Upstreaming and down streaming techniques are regarded as the touchstone in microalgae fieldwork. These operations are indispensable, technically and economically, as they precisely act on the quality and quantity of the developed microalgal biomass, as illustrated in Fig. 3 [25].

Cultivation of algal biomass

A vital component of the synthesis of biofuel is microalgal cultivation.
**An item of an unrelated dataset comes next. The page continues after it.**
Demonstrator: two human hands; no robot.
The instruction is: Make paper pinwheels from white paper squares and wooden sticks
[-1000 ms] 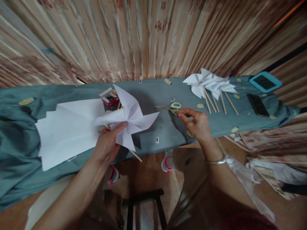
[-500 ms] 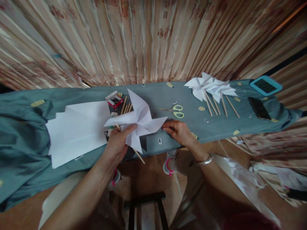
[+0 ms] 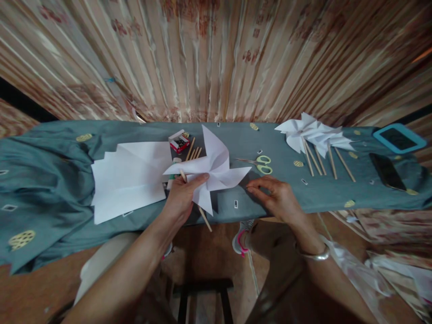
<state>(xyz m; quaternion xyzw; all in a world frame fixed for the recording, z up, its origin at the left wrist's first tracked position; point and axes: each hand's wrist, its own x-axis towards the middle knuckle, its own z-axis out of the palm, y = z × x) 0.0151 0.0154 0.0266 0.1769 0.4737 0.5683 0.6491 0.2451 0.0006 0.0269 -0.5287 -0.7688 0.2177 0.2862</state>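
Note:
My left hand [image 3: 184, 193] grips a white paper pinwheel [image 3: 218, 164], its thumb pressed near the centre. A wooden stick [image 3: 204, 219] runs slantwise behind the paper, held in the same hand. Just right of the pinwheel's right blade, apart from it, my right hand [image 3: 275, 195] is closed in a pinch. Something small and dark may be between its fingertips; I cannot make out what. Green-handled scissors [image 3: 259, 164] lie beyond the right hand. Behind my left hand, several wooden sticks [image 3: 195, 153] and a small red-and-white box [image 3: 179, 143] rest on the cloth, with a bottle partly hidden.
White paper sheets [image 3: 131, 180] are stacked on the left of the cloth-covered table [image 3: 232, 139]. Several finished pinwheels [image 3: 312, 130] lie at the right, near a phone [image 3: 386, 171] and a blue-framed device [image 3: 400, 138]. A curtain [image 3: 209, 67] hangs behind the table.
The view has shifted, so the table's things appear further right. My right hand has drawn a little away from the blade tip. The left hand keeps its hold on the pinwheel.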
The choice of cultivation system is especially crucial, since it leverages the biofuel turnout and phytoremediation potency [108]. The microalgal cultivation approaches can be broadly catalogued into two major divisions: closed systems (photobioreactors) and open-air systems (ponds) [86]. The largest industrial cultivation methodologies are incorporated in systems that operate in open air [134]. Algae are cultivated in buoyancy with supplementary fertilizers [66, 115]. Cultivation involves natural contact with the soil or using a basic surface covering to reduce seepage-induced water loss [66]. A low-cost, low-energy paddle wheel and pivoted agitator can be used to provide the medium stirring mechanism, which is crucial for maintaining aeration and nutrient dispersion as well as preventing algae settlement [134].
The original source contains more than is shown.